Era instinto de supervivencia, se decía, son estos tiempos de cobardes.
 "Pero yo no me voy a frenar, porque sé lo que no quiero, y las pruebas tienen su razón de ser para eliminar posibilidades o acertar con la exacta.
Haré lo que desee si puedo hacerlo."
Pero no podía olvidar que había jugado. Era un elemento nuevo y extraño, y no tenía que preguntarse qué hacer con él, pues lo había usado instintivamente. ¿Un mecanismo de defensa más? Luis lo entendería. Era capaz de ver las cosas que ella no alcanzaba a ver. Era su visión externa. La extraspección. Luis era el único persistente. Pero el único para tantas cosas... precisamente por eso. Era su tótem. La figura a la que asirse cuando el mundo parecía irreal. Con él podía cerrar los ojos y reubicarse, y aflojarse el chaleco antibalas de paso.

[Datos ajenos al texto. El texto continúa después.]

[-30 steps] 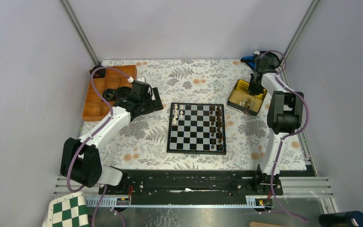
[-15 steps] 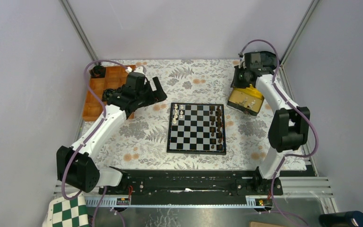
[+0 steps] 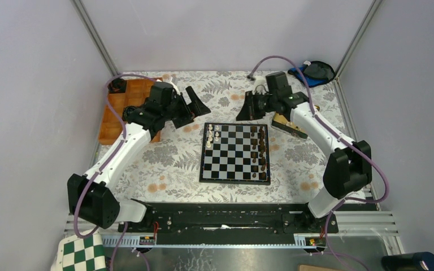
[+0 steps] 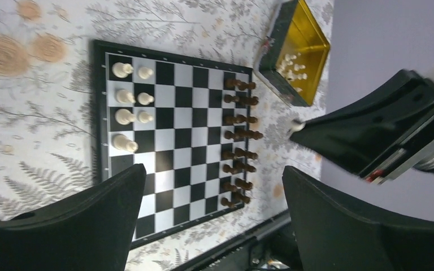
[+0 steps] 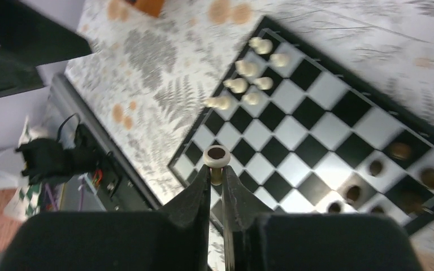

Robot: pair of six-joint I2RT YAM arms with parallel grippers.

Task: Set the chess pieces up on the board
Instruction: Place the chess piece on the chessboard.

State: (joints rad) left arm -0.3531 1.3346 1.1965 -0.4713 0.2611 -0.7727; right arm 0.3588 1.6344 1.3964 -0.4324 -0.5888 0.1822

Sin embargo, siempre tenía la sensación de que Luis se callaba algo, y no le molestaba, le gustaba imaginar esas palabras que dejaba ocultas. Incluso podía comprender, por eso no le preguntaba nunca por ellas. No profanemos a los santos, ¿no, Luis?
Digamos que enredarnos en el colchón es un ritual de culto a nuestras mutuos silencios, no es lo que hacen los demás. Nosotros no tenemos una lucha de poder, ni promesas, ni soledades encubiertas en una seducción caduca.
¿Qué diría Luis del coqueteo? Bromearía. "Te estás convirtiendo en una mujer".
Su imaginación no alcanzaba a adivinar más frases. Esperaría, implosionaría, y la presión se aligeraría lentamente. Eso consistía en contar los hechos y las sensaciones de forma humorística. Quería que para sí misma todo sonara a chiste, todo su pasado reciente, sabiendo que Luis leería todo lo que quería decir tras el polvo de Houdini.